I have a natural disdain for populists–be they Donald Trump or the senator.  History is littered with reasons why populism is dangerous, and why Alexander Hamilton was correct about his concern over them during the infancy of our nation.

I also have serious issues with anyone who uses a political party, to which they do not belong, to seek office.  In the case of Sanders, we find a candidate unable to be effective in his current job hoping to secure a presidential nomination from a party he only ‘joins’ when he finds it convenient.  Then after loosing, as he did in 2016, he leaves the party.

Then there is the lack of Sanders’ math skills that he kept employing during the 2016 primary season.  Everyone with knowledge of only basic arithmetic knew he could never amass the required delegates even at the start of March that year.  But his relentless attacks on Hillary Clinton with repetitious anger only allowed for many of his supporters—who are not that different in mindset from their populous brethren on the Trump side–to sit out the November election, or to throw away their votes on someone who could never win.

Now Sanders and his supporters are all hot over the truth they need to hear.

The Hollywood Reporter: “In the doc, you’re brutally honest on Sanders: ‘He was in Congress for years. He had one senator support him. Nobody likes him, nobody wants to work with him, he got nothing done. He was a career politician. It’s all just baloney and I feel so bad that people got sucked into it.’ That assessment still hold?

CLINTON: “Yes, it does.” 

The Hollywood Reporter: “If he gets the nomination, will you endorse and campaign for him?”

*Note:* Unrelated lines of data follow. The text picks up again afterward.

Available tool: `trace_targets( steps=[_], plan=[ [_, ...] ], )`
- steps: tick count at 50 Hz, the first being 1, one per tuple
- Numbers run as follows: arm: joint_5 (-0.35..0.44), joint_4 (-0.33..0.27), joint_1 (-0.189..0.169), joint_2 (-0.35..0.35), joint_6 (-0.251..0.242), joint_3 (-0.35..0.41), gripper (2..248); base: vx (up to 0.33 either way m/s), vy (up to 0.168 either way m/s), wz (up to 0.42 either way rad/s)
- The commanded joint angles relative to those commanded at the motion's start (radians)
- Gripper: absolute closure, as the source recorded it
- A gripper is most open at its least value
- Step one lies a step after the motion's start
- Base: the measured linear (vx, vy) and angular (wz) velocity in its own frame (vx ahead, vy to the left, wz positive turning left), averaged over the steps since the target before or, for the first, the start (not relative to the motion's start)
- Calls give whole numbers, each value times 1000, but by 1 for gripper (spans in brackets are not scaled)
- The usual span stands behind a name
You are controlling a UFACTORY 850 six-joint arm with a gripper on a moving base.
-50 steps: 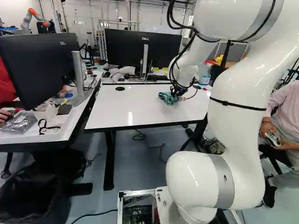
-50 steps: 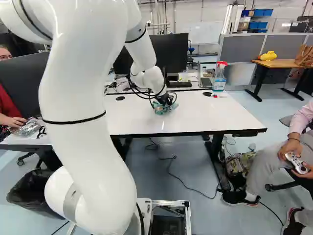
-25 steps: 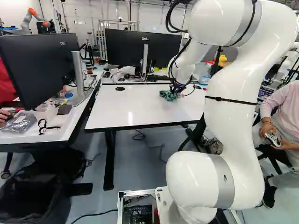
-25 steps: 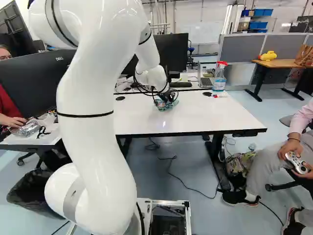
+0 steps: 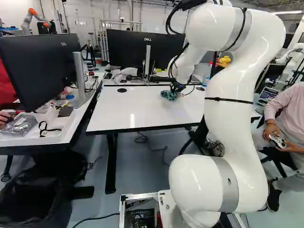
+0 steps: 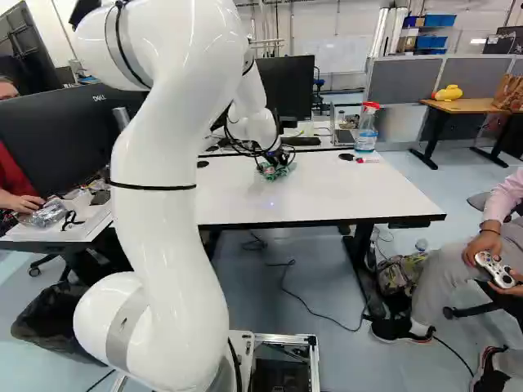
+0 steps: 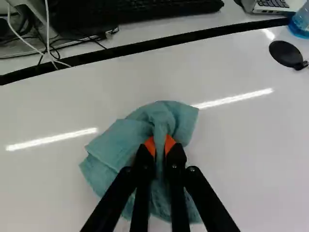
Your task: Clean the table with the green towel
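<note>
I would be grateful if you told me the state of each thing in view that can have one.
Hand: shut on the green towel.
Green towel: bunched and creased, gripped.
Spray bottle: upright, holding blue liquid.
Laptop: open.
Monitor beyond the table: upright; whether it is on cannot be told.
</note>
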Motion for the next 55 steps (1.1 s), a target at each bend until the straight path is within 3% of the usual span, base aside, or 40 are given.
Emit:
trace_targets(
  steps=[29, 55],
  plan=[
    [0, 0, 79, 35, 0, 46, 208, 0, 0, 0],
    [0, 0, 143, 106, 0, 137, 208, 0, 0, 0]
  ],
)
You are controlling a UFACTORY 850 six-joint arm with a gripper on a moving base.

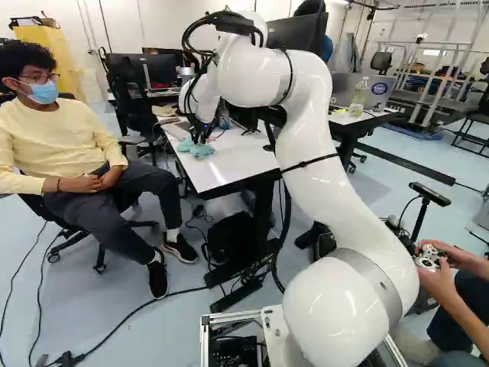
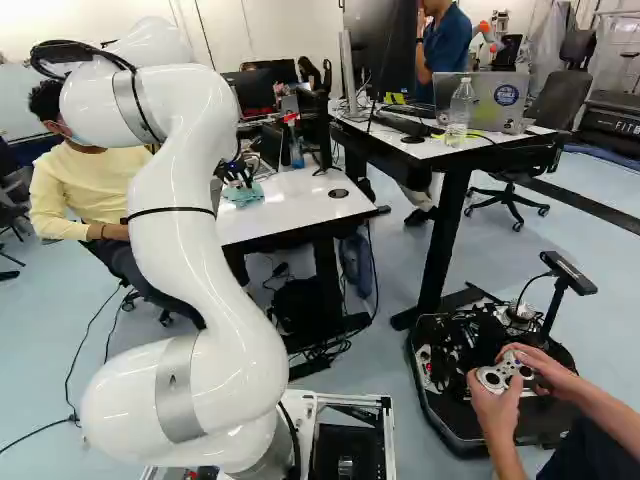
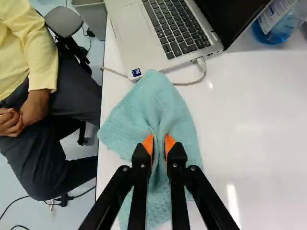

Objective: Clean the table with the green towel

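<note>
While the black hand [image 3: 159, 142] hung low over the bench [image 3: 254, 129], its two fingers were pinched on a bunched fold of the towel [image 3: 163, 103], one orange pad against each side. The towel was a soft blue-green, spread out around that grip on the white bench top, left of the middle in the left base view. To my eye the job was at the wiping stage: cloth in hand and down on the surface. What it wanted next, I judged, was a low, flat stroke with light pressure, drawn away from the laptop [image 3: 136, 28] and its white cable [image 3: 194, 82], which might easily have snagged.

Right by the towel, the laptop's near corner carried a small blue sticker [image 3: 136, 73], its lettering too tiny for me. Past the laptop screen, a bottle of blue liquid [image 3: 273, 31] wore a pale printed label, which I didn't try to read out. Farther off, at the upper right of the right base view, a second laptop [image 2: 490, 92] showed a round blue badge [image 2: 507, 95] on its lid, beside a clear bottle [image 2: 460, 108].
</note>
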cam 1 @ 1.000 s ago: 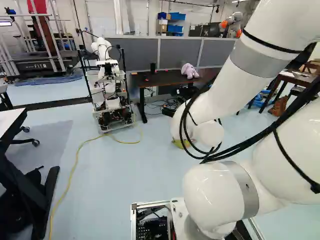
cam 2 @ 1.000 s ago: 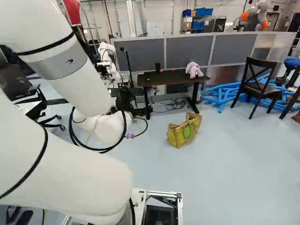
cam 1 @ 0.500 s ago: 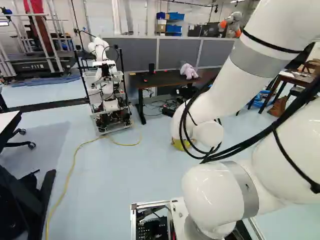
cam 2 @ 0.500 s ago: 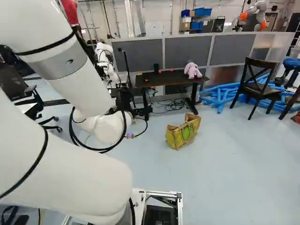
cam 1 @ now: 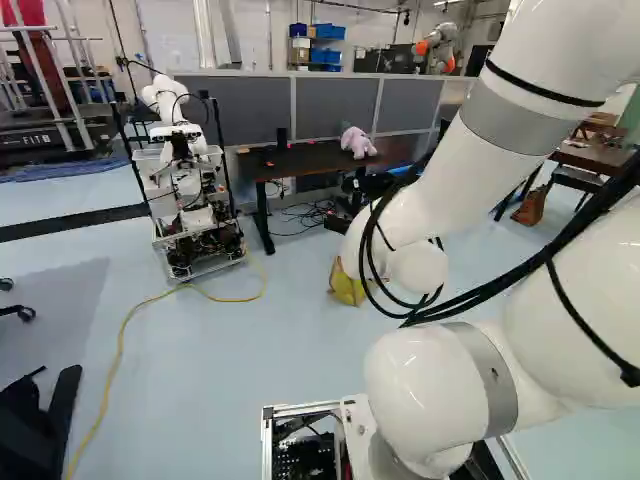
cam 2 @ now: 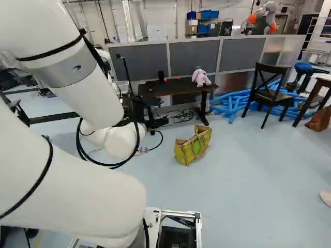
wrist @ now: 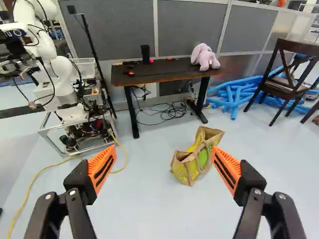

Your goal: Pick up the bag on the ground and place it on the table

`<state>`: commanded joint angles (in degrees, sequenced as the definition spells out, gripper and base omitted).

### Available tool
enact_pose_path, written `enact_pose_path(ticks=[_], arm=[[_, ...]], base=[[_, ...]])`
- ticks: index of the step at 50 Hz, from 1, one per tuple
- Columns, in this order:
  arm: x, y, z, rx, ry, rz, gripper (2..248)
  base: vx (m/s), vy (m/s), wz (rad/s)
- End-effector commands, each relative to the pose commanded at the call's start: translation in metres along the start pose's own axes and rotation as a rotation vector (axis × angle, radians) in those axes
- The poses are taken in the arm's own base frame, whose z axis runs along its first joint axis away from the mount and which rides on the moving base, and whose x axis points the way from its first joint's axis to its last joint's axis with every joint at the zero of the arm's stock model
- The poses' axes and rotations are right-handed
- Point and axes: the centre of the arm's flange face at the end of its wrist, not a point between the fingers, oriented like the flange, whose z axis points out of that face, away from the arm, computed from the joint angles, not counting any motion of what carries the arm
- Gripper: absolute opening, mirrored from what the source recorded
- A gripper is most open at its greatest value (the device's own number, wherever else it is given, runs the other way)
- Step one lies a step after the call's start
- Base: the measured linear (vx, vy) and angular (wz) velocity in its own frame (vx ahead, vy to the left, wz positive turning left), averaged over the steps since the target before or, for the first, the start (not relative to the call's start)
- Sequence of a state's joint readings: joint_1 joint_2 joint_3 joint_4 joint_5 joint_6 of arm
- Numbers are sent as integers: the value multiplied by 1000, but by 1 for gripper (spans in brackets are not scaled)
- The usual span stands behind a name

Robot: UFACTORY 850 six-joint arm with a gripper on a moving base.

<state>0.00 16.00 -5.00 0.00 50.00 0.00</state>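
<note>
- Nearest me, the gripper [wrist: 164,160] has its fingers spread wide, holding nothing.
- Out ahead on the floor [wrist: 149,209] slumps the bag [wrist: 189,167]; looks soft, probably light, apt to crumple if squeezed at the sides. I'd take it by the handles [wrist: 204,143].
- Just beyond stands the table [wrist: 167,70].

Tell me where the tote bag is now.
In the right base view, the tote bag stands on the floor, right of the arm and nearer than the table.
</note>
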Motion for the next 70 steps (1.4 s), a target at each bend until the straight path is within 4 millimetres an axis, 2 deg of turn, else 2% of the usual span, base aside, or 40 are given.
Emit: enact_pose_path(ticks=[23, 70], arm=[[0, 0, 0, 0, 0, 0, 247], [0, 0, 0, 0, 0, 0, 247]], base=[[88, -81, -162], [103, -64, -7]])
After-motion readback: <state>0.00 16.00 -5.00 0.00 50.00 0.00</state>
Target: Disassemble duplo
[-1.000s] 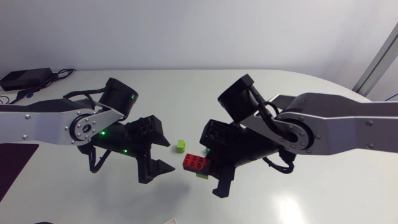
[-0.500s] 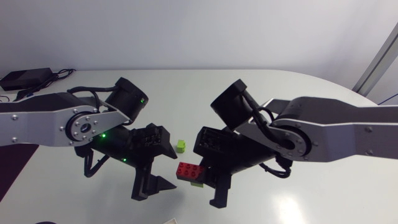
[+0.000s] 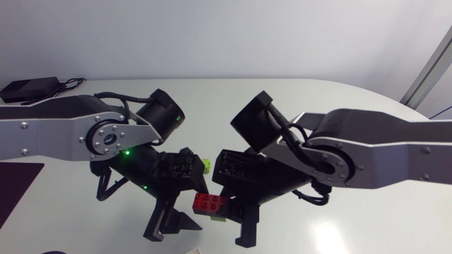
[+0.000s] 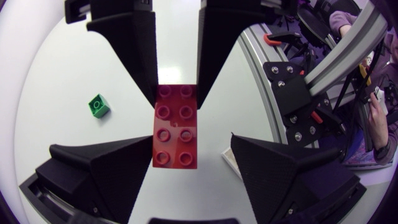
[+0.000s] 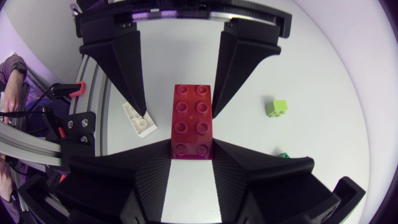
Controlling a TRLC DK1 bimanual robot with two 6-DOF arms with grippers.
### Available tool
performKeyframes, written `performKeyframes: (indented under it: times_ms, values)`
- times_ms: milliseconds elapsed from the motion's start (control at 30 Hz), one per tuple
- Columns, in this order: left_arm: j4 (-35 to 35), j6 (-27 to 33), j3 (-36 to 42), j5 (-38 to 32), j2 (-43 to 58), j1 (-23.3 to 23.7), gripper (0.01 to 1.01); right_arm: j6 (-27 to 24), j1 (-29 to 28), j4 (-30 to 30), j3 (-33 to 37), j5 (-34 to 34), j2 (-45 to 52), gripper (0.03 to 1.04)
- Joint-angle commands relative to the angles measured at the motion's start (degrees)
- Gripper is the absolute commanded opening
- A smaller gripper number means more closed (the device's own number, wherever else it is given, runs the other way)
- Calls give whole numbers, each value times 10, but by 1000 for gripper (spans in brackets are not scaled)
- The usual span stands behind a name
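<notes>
Step in hand, as I read it: setting up the pull-apart. Right claw (image 5: 191, 144) pinches one end of the red brick (image 4: 176, 127) from both sides. Head view shows a lime piece (image 3: 220, 216) stuck under it, so the stack isn't apart yet. It sits over the 6 o'clock part of the table (image 3: 318, 106), betw. the two claws. Left claw (image 4: 191, 135) is spread, fingers either side of the brick's free end w/ a gap on at least one side, so no grip there. A loose lime brick (image 3: 206, 165) lies approx 12 o'clock from the stack. Next, prob.: left closes on one layer only, right holds the other, then lever apart. Risk: both claws on the same layer.
</notes>
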Motion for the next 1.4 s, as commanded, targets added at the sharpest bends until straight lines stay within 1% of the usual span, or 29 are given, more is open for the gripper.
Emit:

CLINTON: “I’m not going to go there yet. … I will say, however, that it’s not only him, it’s the culture around him. It’s his leadership team. It’s his prominent supporters. It’s his online Bernie Bros and their relentless attacks on lots of his competitors, particularly the women. And I really hope people are paying attention to that because it should be worrisome that he has permitted this culture — not only permitted, [he] seems to really be very much supporting it.”

Bernie Sanders will not receive the Democratic nomination this year.  The only thing we are not sure of as this posting is published is how much damage he and his supporters will again do to our nation.  From past performances, they care not at all for the larger needs of the nation.  Their blind devotion to Sanders–like the blind devotion of Trump supporters to their Dear Leader–is all the proof we need to again see the folly and danger of populism.